Assignment
Output the material exactly, with every line intact.

»»

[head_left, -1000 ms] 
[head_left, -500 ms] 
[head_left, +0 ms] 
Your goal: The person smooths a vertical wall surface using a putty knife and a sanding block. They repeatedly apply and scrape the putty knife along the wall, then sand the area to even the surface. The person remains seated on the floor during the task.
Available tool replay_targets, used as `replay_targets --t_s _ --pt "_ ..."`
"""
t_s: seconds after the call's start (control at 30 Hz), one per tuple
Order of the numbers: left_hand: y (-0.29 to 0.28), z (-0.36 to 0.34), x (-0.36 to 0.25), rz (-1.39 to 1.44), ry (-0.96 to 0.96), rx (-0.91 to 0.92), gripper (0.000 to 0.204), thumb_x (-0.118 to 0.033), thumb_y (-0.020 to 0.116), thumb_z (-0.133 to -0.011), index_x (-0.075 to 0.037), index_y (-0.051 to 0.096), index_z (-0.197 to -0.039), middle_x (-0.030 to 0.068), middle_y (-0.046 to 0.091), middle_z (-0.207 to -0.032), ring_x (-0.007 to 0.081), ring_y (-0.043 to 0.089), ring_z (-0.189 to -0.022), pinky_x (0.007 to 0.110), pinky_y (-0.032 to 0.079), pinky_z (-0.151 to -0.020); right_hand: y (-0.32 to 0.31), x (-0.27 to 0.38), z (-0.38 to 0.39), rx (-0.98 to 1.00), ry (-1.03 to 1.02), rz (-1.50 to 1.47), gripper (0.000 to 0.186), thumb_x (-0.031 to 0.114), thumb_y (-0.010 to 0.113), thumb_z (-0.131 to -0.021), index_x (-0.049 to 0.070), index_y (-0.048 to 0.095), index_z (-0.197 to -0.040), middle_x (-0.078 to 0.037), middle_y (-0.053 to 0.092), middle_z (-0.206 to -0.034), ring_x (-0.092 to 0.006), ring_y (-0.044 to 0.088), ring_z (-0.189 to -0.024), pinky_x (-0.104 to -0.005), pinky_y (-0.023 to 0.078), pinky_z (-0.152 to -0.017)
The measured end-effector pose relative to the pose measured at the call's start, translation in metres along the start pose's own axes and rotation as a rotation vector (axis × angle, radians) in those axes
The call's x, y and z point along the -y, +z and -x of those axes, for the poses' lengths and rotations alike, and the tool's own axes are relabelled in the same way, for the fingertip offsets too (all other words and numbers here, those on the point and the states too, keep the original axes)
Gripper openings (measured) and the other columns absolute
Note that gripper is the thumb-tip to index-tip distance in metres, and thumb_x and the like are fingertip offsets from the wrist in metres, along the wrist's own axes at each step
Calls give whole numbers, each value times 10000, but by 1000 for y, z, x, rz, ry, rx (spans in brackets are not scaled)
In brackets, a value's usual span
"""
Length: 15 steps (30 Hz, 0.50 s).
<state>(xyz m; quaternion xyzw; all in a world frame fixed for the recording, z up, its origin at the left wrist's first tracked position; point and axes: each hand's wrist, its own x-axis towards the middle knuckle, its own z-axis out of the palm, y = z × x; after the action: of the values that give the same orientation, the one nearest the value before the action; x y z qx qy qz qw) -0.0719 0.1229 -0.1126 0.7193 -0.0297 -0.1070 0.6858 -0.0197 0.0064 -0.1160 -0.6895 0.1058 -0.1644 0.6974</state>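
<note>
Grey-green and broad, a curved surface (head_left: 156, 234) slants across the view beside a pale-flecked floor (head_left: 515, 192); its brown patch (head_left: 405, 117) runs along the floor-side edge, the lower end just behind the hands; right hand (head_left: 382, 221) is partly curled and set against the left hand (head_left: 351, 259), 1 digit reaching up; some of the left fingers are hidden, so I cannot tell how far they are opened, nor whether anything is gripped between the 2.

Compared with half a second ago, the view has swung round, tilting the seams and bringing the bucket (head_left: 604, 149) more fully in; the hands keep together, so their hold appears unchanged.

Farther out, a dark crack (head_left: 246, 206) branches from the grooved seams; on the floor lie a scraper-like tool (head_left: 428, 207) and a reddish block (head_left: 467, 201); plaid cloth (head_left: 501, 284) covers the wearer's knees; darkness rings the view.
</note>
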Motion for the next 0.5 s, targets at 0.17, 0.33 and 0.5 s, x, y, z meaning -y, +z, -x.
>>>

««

Worked solution
[head_left, -1000 ms] 
[head_left, -500 ms] 
[head_left, +0 ms] 
Your goal: The person smooths a vertical wall surface using a putty knife and a sanding block. They repeatedly apply and scrape the putty knife along the wall, then sand the area to even the surface. The person remains seated on the floor during the task.
Available tool replay_targets, used as `replay_targets --t_s _ --pt "_ ..."`
"""
t_s: seconds after the call's start (control at 30 Hz), one per tuple
Order of the numbers: left_hand: y (-0.29 to 0.28), z (-0.36 to 0.34), x (-0.36 to 0.25), rz (-1.39 to 1.44), ry (-0.96 to 0.96), rx (-0.91 to 0.92), gripper (0.000 to 0.204), thumb_x (-0.118 to 0.033), thumb_y (-0.020 to 0.116), thumb_z (-0.133 to -0.011), index_x (-0.075 to 0.037), index_y (-0.051 to 0.096), index_z (-0.197 to -0.039), middle_x (-0.030 to 0.068), middle_y (-0.046 to 0.091), middle_z (-0.207 to -0.032), ring_x (-0.007 to 0.081), ring_y (-0.043 to 0.089), ring_z (-0.189 to -0.022), pinky_x (0.007 to 0.110), pinky_y (-0.032 to 0.079), pinky_z (-0.151 to -0.020); right_hand: y (-0.32 to 0.31), x (-0.27 to 0.38), z (-0.38 to 0.39), rx (-0.98 to 1.00), ry (-1.03 to 1.02), rz (-1.50 to 1.47), gripper (0.000 to 0.186), thumb_x (-0.031 to 0.114), thumb_y (-0.010 to 0.113), thumb_z (-0.131 to -0.021), index_x (-0.049 to 0.070), index_y (-0.048 to 0.095), index_z (-0.197 to -0.040), middle_x (-0.078 to 0.037), middle_y (-0.053 to 0.092), middle_z (-0.206 to -0.034), ring_x (-0.092 to 0.006), ring_y (-0.044 to 0.088), ring_z (-0.189 to -0.024), pinky_x (-0.104 to -0.005), pinky_y (-0.023 to 0.078), pinky_z (-0.152 to -0.017)
The measured end-effector pose relative to the pose measured at the call's start, translation in metres along the start pose's own axes and rotation as a rotation vector (axis × angle, radians) in those axes
The call's x, y and z point along the -y, +z and -x of those axes, for the poses' lengths and rotations alike, and the tool's own axes are relabelled in the same way, for the fingertip offsets too (all other words and numbers here, those on the point and the states too, keep the original axes)
Gripper openings (measured) and the other columns absolute
Note that gripper is the thumb-tip to index-tip distance in metres, and thumb_x and the like are fingertip offsets from the wrist in metres, along the wrist's own axes at each step
Calls give whole numbers, each value times 10000, but by 1000 for y, z, x, rz, ry, rx (spans in brackets are not scaled)
In brackets, a value's usual span
"""
Length: 15 steps (30 Hz, 0.50 s).
<state>(xyz m; quaternion xyzw; all in a world frame fixed for the recording, z up, its origin at the left wrist's first tracked position; point and axes: each hand's wrist, its own x-axis towards the middle knuckle, its own z-axis out of the palm, y = z × x; after the action: of the values that give the same orientation, the one nearest the value before the action; x y z qx qy qz qw) -0.0719 0.1229 -0.1126 0.7193 -0.0297 -0.1070 0.6858 -0.0197 0.0064 -0.1160 -0.6895 0.1058 -0.1644 0.6974</state>
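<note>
Grey-green and broad, a curved surface (head_left: 156, 234) slants across the view beside a pale-flecked floor (head_left: 515, 192); its brown patch (head_left: 405, 117) runs along the floor-side edge, the lower end just behind the hands; right hand (head_left: 382, 221) is partly curled and set against the left hand (head_left: 351, 259), 1 digit reaching up; some of the left fingers are hidden, so I cannot tell how far they are opened, nor whether anything is gripped between the 2.

Compared with half a second ago, the view has swung round, tilting the seams and bringing the bucket (head_left: 604, 149) more fully in; the hands keep together, so their hold appears unchanged.

Farther out, a dark crack (head_left: 246, 206) branches from the grooved seams; on the floor lie a scraper-like tool (head_left: 428, 207) and a reddish block (head_left: 467, 201); plaid cloth (head_left: 501, 284) covers the wearer's knees; darkness rings the view.
</note>
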Motion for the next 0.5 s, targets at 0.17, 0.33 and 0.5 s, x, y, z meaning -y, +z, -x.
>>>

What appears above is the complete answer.